The result: 233 million grey charges a year, amounting to a whopping $14.3 billion dollars, according to a 2013 study by industry analysts Aite Group. That is an average charge of $61 per credit card bill.

Just ask Holly Gordon. When the healthy-living consultant from Shawnee, Oklahoma, downloaded software called “You Need a Budget,” she started discovering all sorts of little charges she had completely forgotten about.

“I was horrified at the number of surprise subscriptions we had,” says the 47-year-old. To wit: Auto-paying for satellite radio since 2009, spending almost $200 annually, along with another $15 every month on various magazine subscriptions on Amazon’s Kindle device.

“Those pesky one-time, quarterly and annual fees just kept popping up, sending my budget into panic mode,” Gordon says.

The most common grey charge, according to the Aite Group report: “Free-to-paid,” where a free introductory period expires and a paid subscription kicks in. Those amount to more than 115 million transactions a year, at a cost of more than $6 billion.

There are plenty of other types of grey charges, too—many with frightening monikers. “Phantoms” are additional products or services tacked onto another transaction. “Zombies” are subscriptions or memberships that keep charging you, even after you have canceled them.

Review Statements

Step one for consumers is to go over your credit-card statement with a fine-tooth comb every month, instead of just blindly paying up.

“Grey charges make it even more important to scrutinize your credit card bill and really look at every charge—especially if you are on auto pay,” says Michael Schreiber, editor-in-chief and chief content officer of Credit.com.

“Often people just scan and look for big charges that they don’t remember making, or just the total amount due,” Schreiber notes. “But those little charges can really add up.”

If you do discover a sketchy charge, take it up with the merchant or the credit-card issuer. Even if they don’t give you credit for past charges, at least you can nix them going forward.

Most of all, don’t think of a grey charge as a minor issue that is not worth your time. After all, even a measly $5 a month turns out to be $60 a year, which turns out to be $300 over five years.
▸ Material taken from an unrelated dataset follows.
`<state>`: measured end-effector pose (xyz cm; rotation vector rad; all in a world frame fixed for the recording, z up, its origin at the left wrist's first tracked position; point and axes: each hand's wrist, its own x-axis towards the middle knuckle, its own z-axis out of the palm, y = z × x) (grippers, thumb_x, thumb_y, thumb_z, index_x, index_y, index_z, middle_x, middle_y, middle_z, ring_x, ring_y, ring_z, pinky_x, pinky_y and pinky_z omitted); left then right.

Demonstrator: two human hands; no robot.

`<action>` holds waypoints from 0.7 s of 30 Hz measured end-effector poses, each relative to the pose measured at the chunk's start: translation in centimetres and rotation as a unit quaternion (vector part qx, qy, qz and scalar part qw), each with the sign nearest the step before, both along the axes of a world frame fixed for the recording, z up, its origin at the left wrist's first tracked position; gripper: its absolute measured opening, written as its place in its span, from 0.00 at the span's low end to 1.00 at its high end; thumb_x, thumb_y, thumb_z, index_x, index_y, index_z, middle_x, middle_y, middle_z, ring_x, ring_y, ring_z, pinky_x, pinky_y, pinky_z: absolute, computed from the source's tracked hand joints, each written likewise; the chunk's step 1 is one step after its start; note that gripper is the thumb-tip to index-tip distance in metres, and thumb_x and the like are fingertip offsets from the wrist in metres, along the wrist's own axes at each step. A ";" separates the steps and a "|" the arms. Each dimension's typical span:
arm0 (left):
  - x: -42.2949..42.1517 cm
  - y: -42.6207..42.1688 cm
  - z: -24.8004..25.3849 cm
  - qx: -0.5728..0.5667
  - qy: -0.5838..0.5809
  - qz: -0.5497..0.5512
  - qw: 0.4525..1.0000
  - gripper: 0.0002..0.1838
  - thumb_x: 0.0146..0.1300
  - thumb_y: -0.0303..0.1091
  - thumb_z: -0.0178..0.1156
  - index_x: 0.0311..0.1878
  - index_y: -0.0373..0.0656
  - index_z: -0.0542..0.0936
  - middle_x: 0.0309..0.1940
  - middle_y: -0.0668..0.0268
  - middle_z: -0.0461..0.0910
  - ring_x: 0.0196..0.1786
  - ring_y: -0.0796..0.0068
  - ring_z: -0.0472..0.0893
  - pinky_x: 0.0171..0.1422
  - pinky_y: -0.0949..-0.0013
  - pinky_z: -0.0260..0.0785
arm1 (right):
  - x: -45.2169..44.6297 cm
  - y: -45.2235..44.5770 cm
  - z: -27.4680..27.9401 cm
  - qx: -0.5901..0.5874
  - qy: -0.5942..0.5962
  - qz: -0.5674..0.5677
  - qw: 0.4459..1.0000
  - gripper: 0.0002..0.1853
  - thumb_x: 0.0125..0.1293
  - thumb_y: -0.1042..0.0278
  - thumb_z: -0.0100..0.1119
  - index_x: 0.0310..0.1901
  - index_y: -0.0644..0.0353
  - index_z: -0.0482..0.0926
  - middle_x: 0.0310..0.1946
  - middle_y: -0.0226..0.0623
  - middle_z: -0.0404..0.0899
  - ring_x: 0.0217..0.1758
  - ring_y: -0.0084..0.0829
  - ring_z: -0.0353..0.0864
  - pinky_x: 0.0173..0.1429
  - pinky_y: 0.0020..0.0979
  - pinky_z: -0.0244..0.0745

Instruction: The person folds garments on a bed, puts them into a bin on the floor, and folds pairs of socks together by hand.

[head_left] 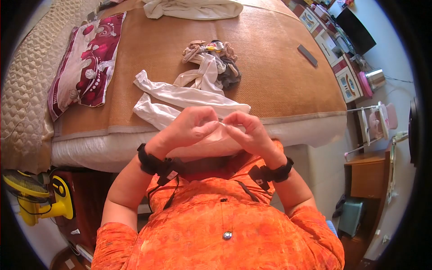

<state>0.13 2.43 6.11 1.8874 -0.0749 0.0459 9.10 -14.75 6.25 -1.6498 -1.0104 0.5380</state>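
Note:
A white garment (180, 95) lies over the front edge of the bed, with two long narrow parts, sleeves or legs, stretching to the left. At its near side, my left hand (194, 125) is closed, thumb against fingers, on the cloth. Close beside it, my right hand (249, 131) pinches the same fabric, and the fingertips of both hands almost meet. Part of the garment hangs below the hands. Just beyond it sits a pile of crumpled clothes (230, 74) in white, beige and dark grey.
A brown mat (265, 76) covers the bed. On it are a maroon patterned pillow (90, 65), a folded cream blanket (193, 9) and a dark remote control (307, 56). A yellow fan (62, 198) stands at lower left. Cabinets (344, 78) line the right.

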 end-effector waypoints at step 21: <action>-0.7 2.4 0.7 0.267 -0.144 0.005 0.953 0.04 0.48 0.26 0.59 0.25 0.43 0.73 0.24 0.68 0.73 0.35 0.68 0.71 0.46 0.68 0.60 | 1.2 -1.1 0.4 -0.031 -0.102 0.092 0.990 0.04 0.56 0.70 0.55 0.30 0.60 0.75 0.22 0.37 0.73 0.34 0.34 0.72 0.41 0.31 0.65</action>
With BillGuard’s smartphone app, you can even let its staff dispute grey charges for you. Chicagoan Zach Moss, for instance, once purchased a one-day Boingo Internet pass—and then started to get dinged $9.99 every month. After a few smartphone taps, BillGuard challenged those charges, and Moss got refunded for three full months.

Indeed, the payoff can be major. In part because Gordon started rooting out and killing all those grey charges—think of it like weeding a garden—she and her husband now expect to be out of consumer debt by the end of the year.

“It’s so easy to put your money on auto-pilot and just zone out,” Gordon says. “But it always comes back to bite you.”